= List of storms named Rubing =

The name Rubing was used for eight tropical cyclones by PAGASA and its predecessor, the Philippine Weather Bureau, in the Western Pacific Ocean.

- Typhoon Jean (1965) (T6515, 17W, Rubing) – hit southern Japan as an intense typhoon, killing 28 people.
- Typhoon Kathy (1969) (T6917, 21W, Rubing) – relatively strong typhoon that paralleled the Philippine and Japanese coasts but remained at sea.
- Tropical Depression Rubing (1977) – short-lived system only recognized by PAGASA.
- Typhoon Clara (1981) (T8120, 20W, Rubing) – a strong typhoon which impacted northern Philippines and China, with a death toll of at least 141 people, majority of which from the capsizing of BRP Datu Kalantiaw.
- Typhoon Cecil (1985) (T8521, 20W, Rubing) – a devastating typhoon which struck central Vietnam, resulting to 769 fatalities.

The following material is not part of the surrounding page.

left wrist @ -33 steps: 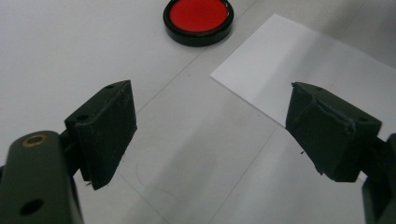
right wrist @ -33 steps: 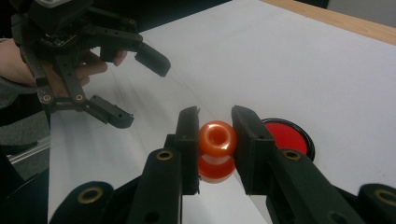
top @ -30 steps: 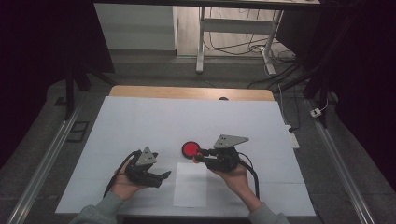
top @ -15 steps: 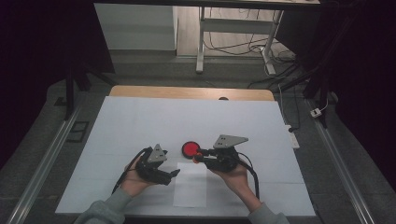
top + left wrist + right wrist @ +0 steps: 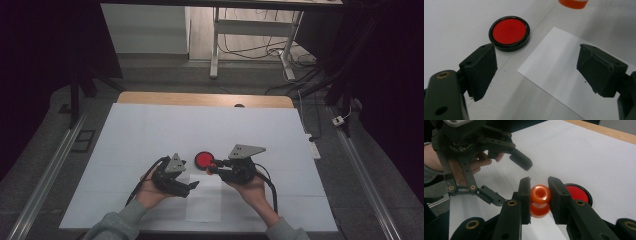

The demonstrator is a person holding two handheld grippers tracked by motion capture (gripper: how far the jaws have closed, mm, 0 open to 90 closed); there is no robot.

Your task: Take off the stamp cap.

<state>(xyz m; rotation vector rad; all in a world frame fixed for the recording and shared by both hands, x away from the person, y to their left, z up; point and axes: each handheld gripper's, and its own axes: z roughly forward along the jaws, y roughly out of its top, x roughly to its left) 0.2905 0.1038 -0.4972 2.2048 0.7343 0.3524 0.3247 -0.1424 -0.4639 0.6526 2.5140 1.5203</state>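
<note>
A red disc with a black rim [image 5: 203, 160] [image 5: 509, 32] [image 5: 577, 192] lies flat on the white table cover. My right gripper [image 5: 212, 168] [image 5: 539, 181] is shut on a small glossy orange piece [image 5: 539, 194] with a hole in its top, held just off the table beside the disc. That orange piece [image 5: 573, 2] also peeks in at the top of the left gripper view. My left gripper [image 5: 193, 186] [image 5: 536, 57] [image 5: 512, 183] is open and empty. It hovers over the near corner of a white paper sheet [image 5: 205, 200] [image 5: 574, 75], close to the right gripper.
The white cover [image 5: 150, 135] spans the table, and a strip of wooden tabletop [image 5: 200, 98] shows at the back. Metal rails [image 5: 45, 175] run along both sides. A desk frame and cables [image 5: 250, 45] stand on the floor beyond.
My left gripper has moved right, toward the paper sheet and the right gripper. The right gripper and the red disc have stayed where they were.
</note>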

- Typhoon Angela (1989) (T8923, 26W, Rubing) – a powerful typhoon that was the first of three typhoons to severely affect northern Philippines within one month; caused significant damage 119 deaths.
- Typhoon Tasha (1993) (T9309, 16W, Rubing) – a typhoon which brushed northern Philippines before making landfall in China.
- Typhoon Paka (1997) (T9728, 05C, Rubing) – one of the most intense Pacific typhoons to exist in December; originally formed in the Central Pacific and eventually affected the Marshall Islands, Guam and Northern Mariana Islands, causing extensive damage but ultimately zero fatalities.